▶ Exercise goal
The whole listing below should be printed again exactly, with no images.
Supplied information Block Start
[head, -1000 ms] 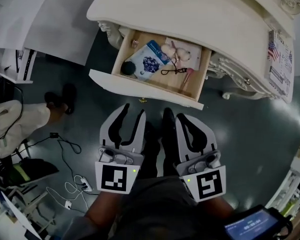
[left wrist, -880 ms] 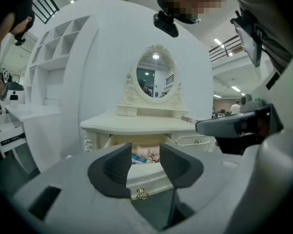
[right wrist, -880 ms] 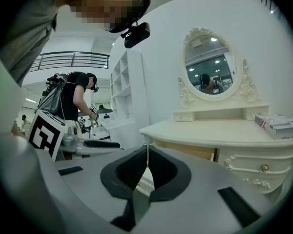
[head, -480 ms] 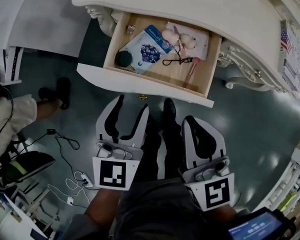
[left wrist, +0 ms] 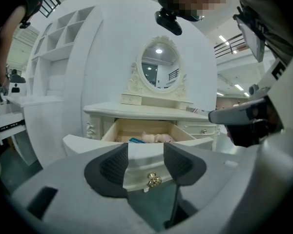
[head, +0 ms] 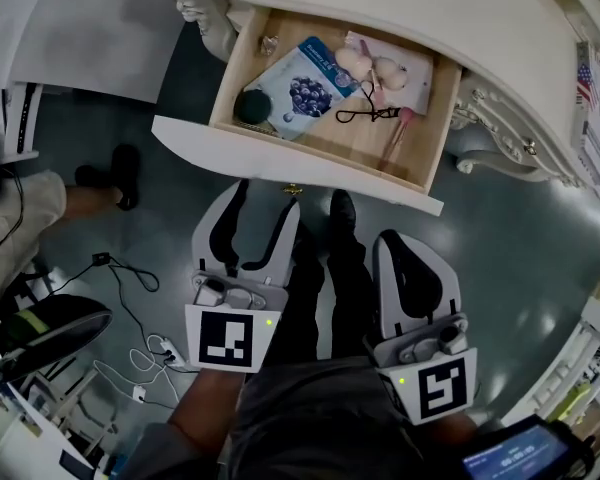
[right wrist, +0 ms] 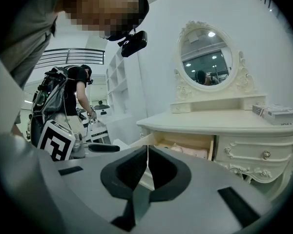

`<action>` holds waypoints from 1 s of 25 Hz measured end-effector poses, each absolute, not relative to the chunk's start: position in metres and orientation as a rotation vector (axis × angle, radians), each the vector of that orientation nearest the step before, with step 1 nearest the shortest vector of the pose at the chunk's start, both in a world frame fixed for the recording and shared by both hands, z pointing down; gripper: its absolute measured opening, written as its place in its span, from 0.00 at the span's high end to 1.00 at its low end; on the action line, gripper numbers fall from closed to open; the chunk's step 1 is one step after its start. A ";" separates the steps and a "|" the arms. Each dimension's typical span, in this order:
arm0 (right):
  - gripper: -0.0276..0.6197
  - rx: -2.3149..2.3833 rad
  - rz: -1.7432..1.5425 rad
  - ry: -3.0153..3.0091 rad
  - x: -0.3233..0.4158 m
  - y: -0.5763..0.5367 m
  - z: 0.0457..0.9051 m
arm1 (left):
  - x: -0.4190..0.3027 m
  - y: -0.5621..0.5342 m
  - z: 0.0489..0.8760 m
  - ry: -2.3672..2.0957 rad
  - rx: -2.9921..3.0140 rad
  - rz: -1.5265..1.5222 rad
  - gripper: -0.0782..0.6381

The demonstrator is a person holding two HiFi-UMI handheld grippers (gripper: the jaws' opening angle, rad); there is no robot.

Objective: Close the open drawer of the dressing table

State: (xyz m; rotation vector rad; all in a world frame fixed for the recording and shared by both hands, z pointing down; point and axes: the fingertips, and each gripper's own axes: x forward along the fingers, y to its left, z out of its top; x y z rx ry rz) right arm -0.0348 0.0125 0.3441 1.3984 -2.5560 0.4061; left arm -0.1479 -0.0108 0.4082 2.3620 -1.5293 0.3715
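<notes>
1. I am working over a glossy, dark grey-green floor. Loose cables trail across it on the left, and white cubby shelving stands against a white wall.
2. The dressing table is cream with carved scrollwork. It has a smooth curved tabletop and an oval mirror in an ornate frame.
3. Its drawer stands pulled well out. The inside is bare pale wood, and the cream front carries a small brass knob.
4. Inside lie a blue packet picturing blueberries, a dark round pad, pale pink puffs and a black eyelash curler.
5. A box at the tabletop's right end shows a stars-and-stripes print. Its lettering, and the packet's, is too small for me to read.
6. The left tongs have just been opening. The jaws are wide apart with nothing between them, and they sit near the drawer front with the knob framed in the gap.
7. The right tongs are closed tip to tip and empty, further back from the drawer.
</notes>
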 end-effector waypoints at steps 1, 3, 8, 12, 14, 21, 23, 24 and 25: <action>0.93 1.394 0.406 -2.551 -0.035 0.014 0.346 | -0.148 -0.011 0.410 -1.530 2.358 0.371 0.57; 0.93 1.392 0.403 -2.550 -0.035 0.015 0.348 | -0.148 -0.011 0.413 -1.527 2.354 0.370 0.57; 0.93 1.402 0.422 -2.540 -0.036 0.014 0.352 | -0.146 -0.016 0.415 -1.519 2.362 0.352 0.57; 0.93 1.409 0.415 -2.525 -0.036 0.010 0.352 | -0.145 -0.023 0.415 -1.507 2.370 0.357 0.57; 0.93 1.415 0.410 -2.525 -0.037 0.009 0.352 | -0.146 -0.026 0.415 -1.507 2.373 0.354 0.57; 0.93 1.430 0.415 -2.533 -0.039 0.004 0.350 | -0.142 -0.019 0.418 -1.480 2.358 0.348 0.57; 0.93 1.423 0.414 -2.525 -0.039 0.003 0.353 | -0.142 -0.017 0.421 -1.477 2.352 0.349 0.57; 0.93 1.420 0.416 -2.521 -0.039 0.002 0.354 | -0.143 -0.017 0.420 -1.478 2.352 0.347 0.57; 0.93 1.418 0.419 -2.517 -0.039 0.002 0.355 | -0.143 -0.016 0.420 -1.478 2.352 0.345 0.57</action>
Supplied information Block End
▶ The answer
[head, -1000 ms] 
[left wrist, -880 ms] 
[right wrist, -880 ms] 
[head, -480 ms] 
[left wrist, +0 ms] 
[head, +0 ms] 
[right wrist, +0 ms] 

`<action>` holds waypoints from 1 s of 25 Hz measured end-effector poses, each absolute, not relative to the chunk's start: position in metres and orientation as a rotation vector (axis × angle, radians), each the vector of that orientation nearest the step before, with step 1 nearest the shortest vector of the pose at the chunk's start, both in a world frame fixed for the recording and shared by both hands, z pointing down; gripper: its absolute measured opening, written as its place in its span, from 0.00 at the span's high end to 1.00 at its low end; on the action line, gripper numbers fall from closed to open; the chunk's step 1 is one step after its start. A ";" separates the steps and a "|" the arms. Each dimension's typical span, in this order:
arm0 (right):
  - gripper: -0.0276..0.6197
  - rx: -2.3149..2.3833 rad
  - rz: -1.7432..1.5425 rad
  - ry: -3.0153..3.0091 rad
  - x: -0.3233..0.4158 m
  - y: -0.5763..0.5367 m
  - z: 0.0457..0.9051 m
arm1 (left):
  - x: -0.4190..0.3027 m
  - y: -0.5621..0.5342 m
  - z: 0.0489..0.8760 m
  - ry: -2.3672..2.0957 rad
  - rx: -2.9921..3.0140 rad
  - rz: -1.5265..1.5222 rad
  - gripper: -0.0782..0.6381

The demonstrator is a person holding two HiFi-UMI handheld grippers (gripper: the jaws' opening angle, rad); there is no robot.

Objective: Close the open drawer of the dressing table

State: (xyz m; rotation vector rad; all in a world frame fixed for the recording and shared by both hands, z pointing down; point and axes: the fingertips, and each gripper's own axes: x forward along the fingers, y to its left, z out of its top; x y z rx ry rz) right arm -0.0348 0.0125 0.3441 1.3984 -2.5560 0.4061; left arm -0.1479 -0.0108 0.4082 2.3620 -1.5293 0.3715
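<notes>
1. I am working over a glossy, dark grey-green floor. Loose cables trail across it on the left, and white cubby shelving stands against a white wall.
2. The dressing table is cream with carved scrollwork. It has a smooth curved tabletop and an oval mirror in an ornate frame.
3. Its drawer stands pulled well out. The inside is bare pale wood, and the cream front carries a small brass knob.
4. Inside lie a blue packet picturing blueberries, a dark round pad, pale pink puffs and a black eyelash curler.
5. A box at the tabletop's right end shows a stars-and-stripes print. Its lettering, and the packet's, is too small for me to read.
6. The left tongs have just been opening. The jaws are wide apart with nothing between them, and they sit near the drawer front with the knob framed in the gap.
7. The right tongs are closed tip to tip and empty, further back from the drawer.
</notes>
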 end-effector waypoints at steps 1, 3, 8, 12, 14, 21, 23, 24 and 25: <action>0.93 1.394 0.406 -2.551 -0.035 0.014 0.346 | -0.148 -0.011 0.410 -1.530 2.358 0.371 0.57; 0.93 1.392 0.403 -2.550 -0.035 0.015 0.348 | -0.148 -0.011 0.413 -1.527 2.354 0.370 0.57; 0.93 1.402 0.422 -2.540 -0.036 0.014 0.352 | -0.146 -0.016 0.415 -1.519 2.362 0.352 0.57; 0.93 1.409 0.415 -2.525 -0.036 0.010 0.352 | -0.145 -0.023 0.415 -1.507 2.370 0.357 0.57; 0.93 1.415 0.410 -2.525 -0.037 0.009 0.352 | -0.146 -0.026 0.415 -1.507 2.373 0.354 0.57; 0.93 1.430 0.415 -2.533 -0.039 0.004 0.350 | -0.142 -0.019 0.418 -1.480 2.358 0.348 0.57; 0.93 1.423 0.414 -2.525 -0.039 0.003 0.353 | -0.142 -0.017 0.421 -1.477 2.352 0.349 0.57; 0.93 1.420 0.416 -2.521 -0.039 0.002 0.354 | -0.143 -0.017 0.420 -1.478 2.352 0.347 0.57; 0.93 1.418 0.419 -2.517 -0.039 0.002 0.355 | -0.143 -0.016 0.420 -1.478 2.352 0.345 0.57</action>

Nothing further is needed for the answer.